Stored data entries:
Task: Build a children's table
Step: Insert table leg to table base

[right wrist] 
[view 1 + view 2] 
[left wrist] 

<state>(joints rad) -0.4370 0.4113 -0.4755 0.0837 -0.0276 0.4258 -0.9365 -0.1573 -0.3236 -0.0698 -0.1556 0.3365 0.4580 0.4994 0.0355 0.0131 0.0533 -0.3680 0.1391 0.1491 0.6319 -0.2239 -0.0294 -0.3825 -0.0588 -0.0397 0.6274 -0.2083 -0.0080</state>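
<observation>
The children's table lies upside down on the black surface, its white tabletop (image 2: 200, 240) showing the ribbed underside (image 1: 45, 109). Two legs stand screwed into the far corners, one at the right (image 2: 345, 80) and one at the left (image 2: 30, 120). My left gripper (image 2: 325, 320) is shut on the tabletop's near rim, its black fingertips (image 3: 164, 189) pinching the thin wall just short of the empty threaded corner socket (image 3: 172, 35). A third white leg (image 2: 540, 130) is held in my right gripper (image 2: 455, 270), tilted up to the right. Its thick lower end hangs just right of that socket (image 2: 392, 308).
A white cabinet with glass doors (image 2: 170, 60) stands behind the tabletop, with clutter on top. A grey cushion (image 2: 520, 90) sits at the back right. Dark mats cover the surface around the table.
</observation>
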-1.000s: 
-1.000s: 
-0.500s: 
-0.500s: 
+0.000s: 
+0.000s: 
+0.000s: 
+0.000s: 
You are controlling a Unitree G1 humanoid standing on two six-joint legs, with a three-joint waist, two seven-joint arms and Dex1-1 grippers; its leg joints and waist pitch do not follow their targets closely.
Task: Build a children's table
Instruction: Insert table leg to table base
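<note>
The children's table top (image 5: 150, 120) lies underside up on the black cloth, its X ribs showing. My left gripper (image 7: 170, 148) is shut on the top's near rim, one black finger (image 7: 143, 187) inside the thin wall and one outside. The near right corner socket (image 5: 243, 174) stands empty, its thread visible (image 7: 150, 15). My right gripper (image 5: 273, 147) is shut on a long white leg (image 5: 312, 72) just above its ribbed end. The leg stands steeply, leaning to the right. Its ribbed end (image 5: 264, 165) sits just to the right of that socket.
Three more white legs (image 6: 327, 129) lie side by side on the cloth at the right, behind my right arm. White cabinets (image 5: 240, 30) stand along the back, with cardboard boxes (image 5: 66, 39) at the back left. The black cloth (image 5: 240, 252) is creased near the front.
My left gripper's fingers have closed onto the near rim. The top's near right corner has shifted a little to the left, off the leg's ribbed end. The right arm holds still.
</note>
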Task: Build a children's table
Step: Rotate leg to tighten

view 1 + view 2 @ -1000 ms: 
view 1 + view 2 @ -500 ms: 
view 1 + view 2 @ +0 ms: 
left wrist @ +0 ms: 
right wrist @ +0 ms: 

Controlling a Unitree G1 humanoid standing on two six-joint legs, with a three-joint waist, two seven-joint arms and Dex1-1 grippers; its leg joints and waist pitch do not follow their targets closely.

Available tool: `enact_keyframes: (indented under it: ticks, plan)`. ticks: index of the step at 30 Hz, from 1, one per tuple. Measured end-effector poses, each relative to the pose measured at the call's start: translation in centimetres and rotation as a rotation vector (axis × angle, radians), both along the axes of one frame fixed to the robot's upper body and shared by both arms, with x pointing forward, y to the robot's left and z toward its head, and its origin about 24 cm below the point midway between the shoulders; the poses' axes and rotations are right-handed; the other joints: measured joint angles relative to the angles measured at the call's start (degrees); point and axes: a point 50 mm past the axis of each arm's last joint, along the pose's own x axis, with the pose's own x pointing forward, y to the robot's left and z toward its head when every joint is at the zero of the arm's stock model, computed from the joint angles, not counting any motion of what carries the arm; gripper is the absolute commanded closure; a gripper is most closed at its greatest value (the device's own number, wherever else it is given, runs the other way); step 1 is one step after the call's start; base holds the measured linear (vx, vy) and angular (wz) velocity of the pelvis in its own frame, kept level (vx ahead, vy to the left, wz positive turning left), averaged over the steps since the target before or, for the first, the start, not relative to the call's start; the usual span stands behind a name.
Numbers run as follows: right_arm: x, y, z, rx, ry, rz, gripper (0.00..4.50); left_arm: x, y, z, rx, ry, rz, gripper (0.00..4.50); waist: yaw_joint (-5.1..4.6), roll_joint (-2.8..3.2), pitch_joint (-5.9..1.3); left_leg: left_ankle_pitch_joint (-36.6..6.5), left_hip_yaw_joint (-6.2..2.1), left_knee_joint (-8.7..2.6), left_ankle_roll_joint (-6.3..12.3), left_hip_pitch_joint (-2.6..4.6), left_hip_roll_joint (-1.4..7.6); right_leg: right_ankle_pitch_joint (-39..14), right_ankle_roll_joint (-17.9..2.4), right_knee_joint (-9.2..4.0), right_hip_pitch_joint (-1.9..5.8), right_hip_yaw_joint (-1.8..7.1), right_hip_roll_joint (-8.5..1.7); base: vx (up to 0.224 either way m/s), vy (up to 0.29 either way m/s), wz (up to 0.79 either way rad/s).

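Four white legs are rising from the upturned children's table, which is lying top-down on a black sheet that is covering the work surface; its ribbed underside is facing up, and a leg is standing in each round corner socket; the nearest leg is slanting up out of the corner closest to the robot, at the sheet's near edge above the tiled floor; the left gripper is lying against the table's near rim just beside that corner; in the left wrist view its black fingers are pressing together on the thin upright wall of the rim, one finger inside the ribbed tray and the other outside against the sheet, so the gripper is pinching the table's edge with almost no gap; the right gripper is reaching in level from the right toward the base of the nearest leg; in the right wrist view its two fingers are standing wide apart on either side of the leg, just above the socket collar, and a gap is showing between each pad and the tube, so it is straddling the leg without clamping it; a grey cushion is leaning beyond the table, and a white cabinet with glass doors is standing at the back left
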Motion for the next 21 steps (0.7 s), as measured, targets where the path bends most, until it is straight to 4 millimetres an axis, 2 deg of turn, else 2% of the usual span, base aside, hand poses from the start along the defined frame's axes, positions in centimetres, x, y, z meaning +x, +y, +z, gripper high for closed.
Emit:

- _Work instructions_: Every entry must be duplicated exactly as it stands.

- _Output for this exercise_:
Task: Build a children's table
Step: Insert table leg to table base

[right wrist] 
[view 1 + view 2] 
[left wrist] 

<state>(joints rad) -0.4370 0.4113 -0.4755 0.0837 -0.0276 0.4258 -0.9365 -0.1573 -0.3236 -0.0698 -0.1556 0.3365 0.4580 0.4994 0.0355 0.0131 0.0533 -0.3680 0.1391 0.1491 0.6319 -0.2239 -0.0294 -0.3825 -0.0588 -0.0397 0.6274 -0.2083 -0.0080</state>
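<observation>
The children's table lies upside down on the black surface, its white tabletop (image 2: 200, 240) showing the ribbed underside (image 1: 45, 109). Two legs stand screwed into the far corners, one at the right (image 2: 345, 80) and one at the left (image 2: 30, 120). My left gripper (image 2: 325, 320) is shut on the tabletop's near rim, its black fingertips (image 3: 164, 189) pinching the thin wall just short of the empty threaded corner socket (image 3: 172, 35). A third white leg (image 2: 540, 130) is held in my right gripper (image 2: 455, 270), tilted up to the right. Its thick lower end hangs just right of that socket (image 2: 392, 308).
A white cabinet with glass doors (image 2: 170, 60) stands behind the tabletop, with clutter on top. A grey cushion (image 2: 520, 90) sits at the back right. Dark mats cover the surface around the table.
</observation>
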-1.000s: 
-1.000s: 
-0.500s: 
-0.500s: 
+0.000s: 
+0.000s: 
+0.000s: 
+0.000s: 
You are controlling a Unitree G1 humanoid standing on two six-joint legs, with a three-joint waist, two seven-joint arms and Dex1-1 grippers; its leg joints and waist pitch do not follow their targets closely.
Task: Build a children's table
Instruction: Insert table leg to table base
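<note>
The children's table top (image 5: 150, 120) lies underside up on the black cloth, its X ribs showing. My left gripper (image 7: 170, 148) is shut on the top's near rim, one black finger (image 7: 143, 187) inside the thin wall and one outside. The near right corner socket (image 5: 243, 174) stands empty, its thread visible (image 7: 150, 15). My right gripper (image 5: 273, 147) is shut on a long white leg (image 5: 312, 72) just above its ribbed end. The leg stands steeply, leaning to the right. Its ribbed end (image 5: 264, 165) sits just to the right of that socket.
Three more white legs (image 6: 327, 129) lie side by side on the cloth at the right, behind my right arm. White cabinets (image 5: 240, 30) stand along the back, with cardboard boxes (image 5: 66, 39) at the back left. The black cloth (image 5: 240, 252) is creased near the front.
My left gripper's fingers have closed onto the near rim. The top's near right corner has shifted a little to the left, off the leg's ribbed end. The right arm holds still.
</note>
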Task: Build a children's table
Step: Rotate leg to tighten

view 1 + view 2 @ -1000 ms: 
view 1 + view 2 @ -500 ms: 
view 1 + view 2 @ +0 ms: 
left wrist @ +0 ms: 
right wrist @ +0 ms: 

Controlling a Unitree G1 humanoid standing on two six-joint legs, with a three-joint waist, two seven-joint arms and Dex1-1 grippers; its leg joints and waist pitch do not follow their targets closely.

Available tool: `enact_keyframes: (indented under it: ticks, plan)`. ticks: index of the step at 30 Hz, from 1, one per tuple. Measured end-effector poses, each relative to the pose measured at the call's start: translation in centimetres and rotation as a rotation vector (axis × angle, radians), both along the axes of one frame fixed to the robot's upper body and shared by both arms, with x pointing forward, y to the robot's left and z toward its head, and its origin about 24 cm below the point midway between the shoulders; the poses' axes and rotations are right-handed; the other joints: measured joint angles relative to the angles measured at the call's start (degrees); point and axes: a point 50 mm past the axis of each arm's last joint, along the pose's own x axis, with the pose's own x pointing forward, y to the robot's left and z toward its head when every joint is at the zero of the arm's stock model, computed from the joint angles, not counting any motion of what carries the arm; gripper is the absolute commanded closure; a gripper is most closed at its greatest value (the device's own number, wherever else it is given, runs the other way); step 1 is one step after the call's start; base holds the measured linear (vx, vy) and angular (wz) velocity of the pelvis in its own frame, kept level (vx ahead, vy to the left, wz positive turning left), averaged over the steps since the target before or, for the first, the start, not relative to the call's start; the usual span stands behind a name.
Numbers run as follows: right_arm: x, y, z, rx, ry, rz, gripper (0.00..4.50); left_arm: x, y, z, rx, ry, rz, gripper (0.00..4.50); waist: yaw_joint (-5.1..4.6), roll_joint (-2.8..3.2), pitch_joint (-5.9..1.3); left_leg: left_ankle_pitch_joint (-36.6..6.5), left_hip_yaw_joint (-6.2..2.1), left_knee_joint (-8.7..2.6), left_ankle_roll_joint (-6.3..12.3), left_hip_pitch_joint (-2.6..4.6), left_hip_roll_joint (-1.4..7.6); right_leg: right_ankle_pitch_joint (-39..14), right_ankle_roll_joint (-17.9..2.4), right_knee_joint (-9.2..4.0), right_hip_pitch_joint (-1.9..5.8), right_hip_yaw_joint (-1.8..7.1), right_hip_roll_joint (-8.5..1.7); base: vx (up to 0.224 either way m/s), vy (up to 0.29 either way m/s), wz (up to 0.79 either way rad/s).

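Four white legs are rising from the upturned children's table, which is lying top-down on a black sheet that is covering the work surface; its ribbed underside is facing up, and a leg is standing in each round corner socket; the nearest leg is slanting up out of the corner closest to the robot, at the sheet's near edge above the tiled floor; the left gripper is lying against the table's near rim just beside that corner; in the left wrist view its black fingers are pressing together on the thin upright wall of the rim, one finger inside the ribbed tray and the other outside against the sheet, so the gripper is pinching the table's edge with almost no gap; the right gripper is reaching in level from the right toward the base of the nearest leg; in the right wrist view its two fingers are standing wide apart on either side of the leg, just above the socket collar, and a gap is showing between each pad and the tube, so it is straddling the leg without clamping it; a grey cushion is leaning beyond the table, and a white cabinet with glass doors is standing at the back left
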Motion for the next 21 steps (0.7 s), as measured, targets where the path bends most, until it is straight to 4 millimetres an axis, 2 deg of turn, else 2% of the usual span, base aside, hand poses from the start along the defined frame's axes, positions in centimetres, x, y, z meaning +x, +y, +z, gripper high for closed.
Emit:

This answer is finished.